Winkler shot him daggers. ‘Oh come on, Pat, not the fucking
search teams
. All those do-gooders tramping through the park looking for clues when you know most of them would rather be forming a lynch mob. DC Gupta and I have a lot better things to do with our time, you know.’

Patrick almost smiled, until Winkler added, ‘When a lynch mob would actually be a much better idea. Help clear out some known sex offenders, get the nonces off our patch.’

‘No problem, sir,’ said DC Preet Gupta, stepping in before things got too heated. ‘Come on, Adrian, they’re just jealous we’ll be out in the fresh air.’

But even the prospect of spending time with Preet, easily the prettiest of the detectives in the room, couldn’t appease Winkler. Patrick had heard whispers over the last few days that Adrian was unhappy with how he, Patrick, was conducting the investigation. They’d had run-ins before, usually over Patrick’s methodical way of doing things. Winkler was the kind of cop who preferred to drop bombs then sift through the fall-out. Patrick knew he was going to have to watch him.

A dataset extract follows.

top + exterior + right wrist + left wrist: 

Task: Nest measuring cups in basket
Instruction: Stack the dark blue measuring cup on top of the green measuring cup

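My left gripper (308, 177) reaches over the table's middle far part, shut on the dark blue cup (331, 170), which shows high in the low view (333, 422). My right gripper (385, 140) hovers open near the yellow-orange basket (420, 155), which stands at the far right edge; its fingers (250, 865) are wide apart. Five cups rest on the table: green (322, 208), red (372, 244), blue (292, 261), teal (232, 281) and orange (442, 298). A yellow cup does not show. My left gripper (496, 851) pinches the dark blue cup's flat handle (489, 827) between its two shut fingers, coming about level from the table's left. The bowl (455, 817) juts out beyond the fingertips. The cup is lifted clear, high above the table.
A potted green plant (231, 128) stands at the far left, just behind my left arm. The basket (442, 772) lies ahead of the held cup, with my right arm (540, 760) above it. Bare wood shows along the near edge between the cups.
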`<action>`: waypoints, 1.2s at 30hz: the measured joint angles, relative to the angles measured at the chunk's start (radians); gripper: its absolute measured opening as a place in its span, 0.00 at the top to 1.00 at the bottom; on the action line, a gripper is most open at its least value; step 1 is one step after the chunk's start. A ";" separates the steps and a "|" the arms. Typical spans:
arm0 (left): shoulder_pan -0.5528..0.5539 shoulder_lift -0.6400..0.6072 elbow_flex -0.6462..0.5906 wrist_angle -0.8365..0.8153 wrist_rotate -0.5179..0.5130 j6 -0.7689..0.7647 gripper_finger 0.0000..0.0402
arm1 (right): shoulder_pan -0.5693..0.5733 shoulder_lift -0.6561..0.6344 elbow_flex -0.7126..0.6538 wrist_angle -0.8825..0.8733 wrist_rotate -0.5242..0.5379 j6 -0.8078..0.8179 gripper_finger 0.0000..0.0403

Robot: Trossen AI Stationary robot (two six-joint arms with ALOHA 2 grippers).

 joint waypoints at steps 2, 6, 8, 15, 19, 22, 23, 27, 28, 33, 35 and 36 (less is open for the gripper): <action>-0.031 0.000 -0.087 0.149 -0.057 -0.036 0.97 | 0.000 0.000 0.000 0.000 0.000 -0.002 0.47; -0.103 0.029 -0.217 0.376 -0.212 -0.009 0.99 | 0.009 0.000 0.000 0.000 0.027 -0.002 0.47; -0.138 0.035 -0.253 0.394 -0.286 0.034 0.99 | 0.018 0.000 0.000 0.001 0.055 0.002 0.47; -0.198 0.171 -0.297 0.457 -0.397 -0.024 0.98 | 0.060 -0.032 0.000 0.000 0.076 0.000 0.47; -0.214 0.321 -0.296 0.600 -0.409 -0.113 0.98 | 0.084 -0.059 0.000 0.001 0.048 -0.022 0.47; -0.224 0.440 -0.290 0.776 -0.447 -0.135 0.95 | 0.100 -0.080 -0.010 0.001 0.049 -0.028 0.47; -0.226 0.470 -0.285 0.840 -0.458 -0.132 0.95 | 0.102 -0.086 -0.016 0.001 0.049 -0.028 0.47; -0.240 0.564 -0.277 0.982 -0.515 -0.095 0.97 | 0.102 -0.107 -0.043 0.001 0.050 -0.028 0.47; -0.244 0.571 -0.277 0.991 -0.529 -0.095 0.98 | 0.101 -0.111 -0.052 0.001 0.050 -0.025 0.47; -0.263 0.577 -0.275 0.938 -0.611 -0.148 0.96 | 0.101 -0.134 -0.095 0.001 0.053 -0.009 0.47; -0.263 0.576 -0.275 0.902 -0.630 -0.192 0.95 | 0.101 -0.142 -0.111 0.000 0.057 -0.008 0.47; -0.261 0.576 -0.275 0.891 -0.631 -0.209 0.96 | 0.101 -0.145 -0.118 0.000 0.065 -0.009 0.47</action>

Patrick continued dishing out responsibilities. CCTV for DC Sarah Trentner, DC Martin Hale checking social networks and phone records. The third DI on the team, Leanne Cornish, had the job of continuing to eliminate known offenders, not just in Richmond but all surrounding areas, including the parts of Surrey that came outside the Met’s jurisdiction. None of it was a surprise. On day one of the investigation, after Isabel had vanished, the energy in the room was fizzing, like a team of hounds straining at their leashes. Now, though, everyone was tired, concussed through banging their heads against the brick wall of this case. The truth was, they had no leads. No idea at all what had happened to these children.